* Action item: Copy word for word, please, the lines of the entries below running from the one containing "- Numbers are" to the one containing "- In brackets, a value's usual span", both ends included.

* Extracted records:
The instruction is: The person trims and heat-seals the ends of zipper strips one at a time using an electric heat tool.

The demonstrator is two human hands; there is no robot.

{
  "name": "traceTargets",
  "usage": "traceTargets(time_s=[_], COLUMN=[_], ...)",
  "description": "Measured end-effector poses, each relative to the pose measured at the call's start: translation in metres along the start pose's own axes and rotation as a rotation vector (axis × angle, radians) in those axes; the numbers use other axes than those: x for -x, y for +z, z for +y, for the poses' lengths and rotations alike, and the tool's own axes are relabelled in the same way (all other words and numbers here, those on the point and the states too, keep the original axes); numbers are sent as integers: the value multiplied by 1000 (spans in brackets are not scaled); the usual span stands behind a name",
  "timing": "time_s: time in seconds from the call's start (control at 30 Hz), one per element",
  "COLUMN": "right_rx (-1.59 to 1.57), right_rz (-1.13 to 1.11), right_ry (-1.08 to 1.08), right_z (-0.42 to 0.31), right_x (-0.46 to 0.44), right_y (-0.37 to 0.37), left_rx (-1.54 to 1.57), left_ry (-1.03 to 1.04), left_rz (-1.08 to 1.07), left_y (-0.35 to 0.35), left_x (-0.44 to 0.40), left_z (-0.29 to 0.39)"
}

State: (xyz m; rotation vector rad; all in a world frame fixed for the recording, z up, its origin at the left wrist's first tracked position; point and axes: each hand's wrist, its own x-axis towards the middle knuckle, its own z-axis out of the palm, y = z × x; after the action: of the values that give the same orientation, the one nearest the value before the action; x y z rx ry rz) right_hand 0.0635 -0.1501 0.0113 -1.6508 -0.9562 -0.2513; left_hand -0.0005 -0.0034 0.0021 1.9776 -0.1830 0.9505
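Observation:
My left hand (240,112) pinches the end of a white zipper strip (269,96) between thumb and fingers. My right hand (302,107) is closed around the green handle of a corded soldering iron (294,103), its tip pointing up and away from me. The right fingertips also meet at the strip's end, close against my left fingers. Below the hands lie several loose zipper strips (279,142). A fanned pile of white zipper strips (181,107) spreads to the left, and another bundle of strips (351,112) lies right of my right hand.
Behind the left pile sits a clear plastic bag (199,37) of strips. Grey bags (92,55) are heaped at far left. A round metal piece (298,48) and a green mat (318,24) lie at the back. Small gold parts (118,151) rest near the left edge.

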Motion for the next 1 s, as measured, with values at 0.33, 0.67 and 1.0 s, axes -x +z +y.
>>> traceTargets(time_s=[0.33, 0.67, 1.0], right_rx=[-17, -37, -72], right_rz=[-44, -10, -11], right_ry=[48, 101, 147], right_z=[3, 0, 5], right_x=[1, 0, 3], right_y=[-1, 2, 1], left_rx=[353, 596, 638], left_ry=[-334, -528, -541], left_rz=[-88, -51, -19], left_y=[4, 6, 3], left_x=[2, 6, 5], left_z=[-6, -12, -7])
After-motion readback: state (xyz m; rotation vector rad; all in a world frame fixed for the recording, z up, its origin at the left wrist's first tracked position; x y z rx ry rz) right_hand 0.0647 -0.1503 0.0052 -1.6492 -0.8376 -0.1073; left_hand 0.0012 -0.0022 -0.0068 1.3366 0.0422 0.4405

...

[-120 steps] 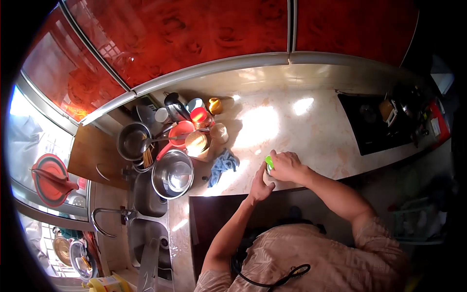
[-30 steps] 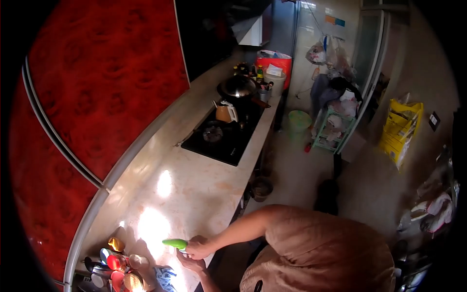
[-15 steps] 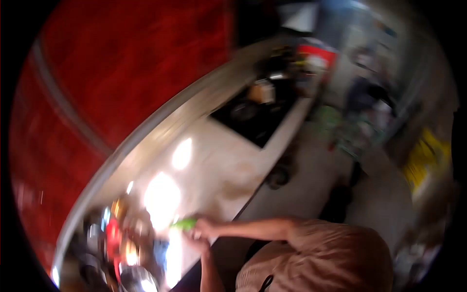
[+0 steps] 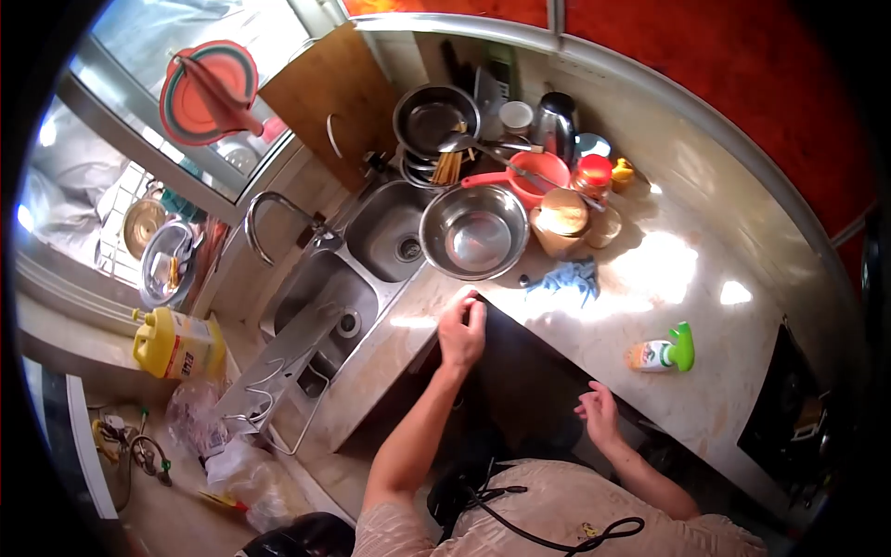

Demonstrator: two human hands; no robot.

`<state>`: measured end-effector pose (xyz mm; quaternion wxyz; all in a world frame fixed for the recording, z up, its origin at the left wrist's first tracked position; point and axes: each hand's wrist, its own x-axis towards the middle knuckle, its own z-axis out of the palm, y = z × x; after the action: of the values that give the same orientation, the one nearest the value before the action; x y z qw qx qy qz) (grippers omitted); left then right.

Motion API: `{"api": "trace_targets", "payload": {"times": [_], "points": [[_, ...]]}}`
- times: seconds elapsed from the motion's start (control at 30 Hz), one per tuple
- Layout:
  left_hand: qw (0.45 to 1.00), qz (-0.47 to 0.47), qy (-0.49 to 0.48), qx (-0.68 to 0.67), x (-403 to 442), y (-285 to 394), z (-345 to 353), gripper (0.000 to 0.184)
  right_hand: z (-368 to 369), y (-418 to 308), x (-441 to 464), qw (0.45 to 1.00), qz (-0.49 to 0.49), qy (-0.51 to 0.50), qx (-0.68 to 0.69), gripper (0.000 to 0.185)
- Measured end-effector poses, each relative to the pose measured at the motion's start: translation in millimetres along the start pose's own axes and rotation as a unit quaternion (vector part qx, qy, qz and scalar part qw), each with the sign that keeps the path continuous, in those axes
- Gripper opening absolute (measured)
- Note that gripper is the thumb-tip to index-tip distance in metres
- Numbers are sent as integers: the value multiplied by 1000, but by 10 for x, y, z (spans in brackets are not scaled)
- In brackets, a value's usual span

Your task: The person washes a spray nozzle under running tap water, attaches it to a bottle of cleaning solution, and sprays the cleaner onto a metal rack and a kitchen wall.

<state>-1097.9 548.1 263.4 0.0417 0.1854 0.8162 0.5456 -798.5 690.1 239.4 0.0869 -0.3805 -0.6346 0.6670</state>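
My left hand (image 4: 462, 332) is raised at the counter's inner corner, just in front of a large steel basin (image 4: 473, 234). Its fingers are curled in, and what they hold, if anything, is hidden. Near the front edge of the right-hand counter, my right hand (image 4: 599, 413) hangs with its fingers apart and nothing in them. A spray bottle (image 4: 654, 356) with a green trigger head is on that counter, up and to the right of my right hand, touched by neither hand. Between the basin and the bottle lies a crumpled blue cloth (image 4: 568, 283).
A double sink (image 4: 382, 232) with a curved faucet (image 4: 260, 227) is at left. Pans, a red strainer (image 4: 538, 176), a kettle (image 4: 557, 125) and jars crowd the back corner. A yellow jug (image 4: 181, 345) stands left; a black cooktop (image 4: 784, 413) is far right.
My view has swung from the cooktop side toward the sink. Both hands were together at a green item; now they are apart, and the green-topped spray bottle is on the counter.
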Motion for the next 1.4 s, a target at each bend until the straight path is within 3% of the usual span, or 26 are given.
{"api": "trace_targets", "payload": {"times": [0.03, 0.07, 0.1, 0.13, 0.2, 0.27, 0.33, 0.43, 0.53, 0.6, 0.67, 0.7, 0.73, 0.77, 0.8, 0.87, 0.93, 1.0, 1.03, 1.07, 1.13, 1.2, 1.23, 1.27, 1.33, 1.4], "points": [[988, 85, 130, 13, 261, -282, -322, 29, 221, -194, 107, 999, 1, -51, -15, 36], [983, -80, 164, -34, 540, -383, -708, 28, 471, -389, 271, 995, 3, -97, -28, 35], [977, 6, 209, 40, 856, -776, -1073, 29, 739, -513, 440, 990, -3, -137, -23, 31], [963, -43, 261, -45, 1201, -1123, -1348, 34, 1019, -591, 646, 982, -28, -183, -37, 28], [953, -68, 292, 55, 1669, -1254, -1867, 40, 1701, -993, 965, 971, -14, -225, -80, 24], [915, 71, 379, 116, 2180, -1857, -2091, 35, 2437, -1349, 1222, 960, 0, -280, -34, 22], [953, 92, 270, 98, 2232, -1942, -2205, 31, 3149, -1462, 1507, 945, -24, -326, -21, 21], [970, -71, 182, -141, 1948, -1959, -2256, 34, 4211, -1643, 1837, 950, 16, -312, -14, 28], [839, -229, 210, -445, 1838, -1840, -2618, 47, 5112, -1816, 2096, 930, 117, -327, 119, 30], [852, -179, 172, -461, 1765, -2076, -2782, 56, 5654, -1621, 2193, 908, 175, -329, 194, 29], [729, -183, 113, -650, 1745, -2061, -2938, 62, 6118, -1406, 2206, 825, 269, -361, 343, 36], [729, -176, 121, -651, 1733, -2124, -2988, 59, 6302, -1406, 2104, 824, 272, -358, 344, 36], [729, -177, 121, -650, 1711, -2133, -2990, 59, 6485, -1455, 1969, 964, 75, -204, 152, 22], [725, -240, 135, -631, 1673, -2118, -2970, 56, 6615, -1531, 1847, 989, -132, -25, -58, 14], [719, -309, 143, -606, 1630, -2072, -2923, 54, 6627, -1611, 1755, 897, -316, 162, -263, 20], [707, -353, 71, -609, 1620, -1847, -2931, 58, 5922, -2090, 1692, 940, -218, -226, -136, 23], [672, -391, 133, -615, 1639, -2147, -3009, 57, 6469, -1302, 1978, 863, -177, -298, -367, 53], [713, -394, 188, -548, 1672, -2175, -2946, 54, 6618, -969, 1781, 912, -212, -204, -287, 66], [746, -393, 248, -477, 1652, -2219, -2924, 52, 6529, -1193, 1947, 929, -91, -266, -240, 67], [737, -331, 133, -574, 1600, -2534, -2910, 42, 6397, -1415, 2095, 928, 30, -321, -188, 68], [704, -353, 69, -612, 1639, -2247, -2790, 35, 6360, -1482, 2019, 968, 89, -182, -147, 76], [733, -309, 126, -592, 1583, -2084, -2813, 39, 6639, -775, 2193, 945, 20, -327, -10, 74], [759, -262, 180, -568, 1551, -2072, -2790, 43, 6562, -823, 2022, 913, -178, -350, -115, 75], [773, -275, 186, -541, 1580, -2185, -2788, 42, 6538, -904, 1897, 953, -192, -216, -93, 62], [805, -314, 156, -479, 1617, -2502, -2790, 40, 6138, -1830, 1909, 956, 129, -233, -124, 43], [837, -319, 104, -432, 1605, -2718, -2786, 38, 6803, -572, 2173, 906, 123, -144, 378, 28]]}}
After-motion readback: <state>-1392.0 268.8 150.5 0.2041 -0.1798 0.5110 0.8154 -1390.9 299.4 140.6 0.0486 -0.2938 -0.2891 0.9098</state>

* Response to this task:
- Numbers are sent as integers: the value multiplied by 1000, but by 10 for x, y, z (spans in brackets are not scaled)
- In brackets, a value's usual span

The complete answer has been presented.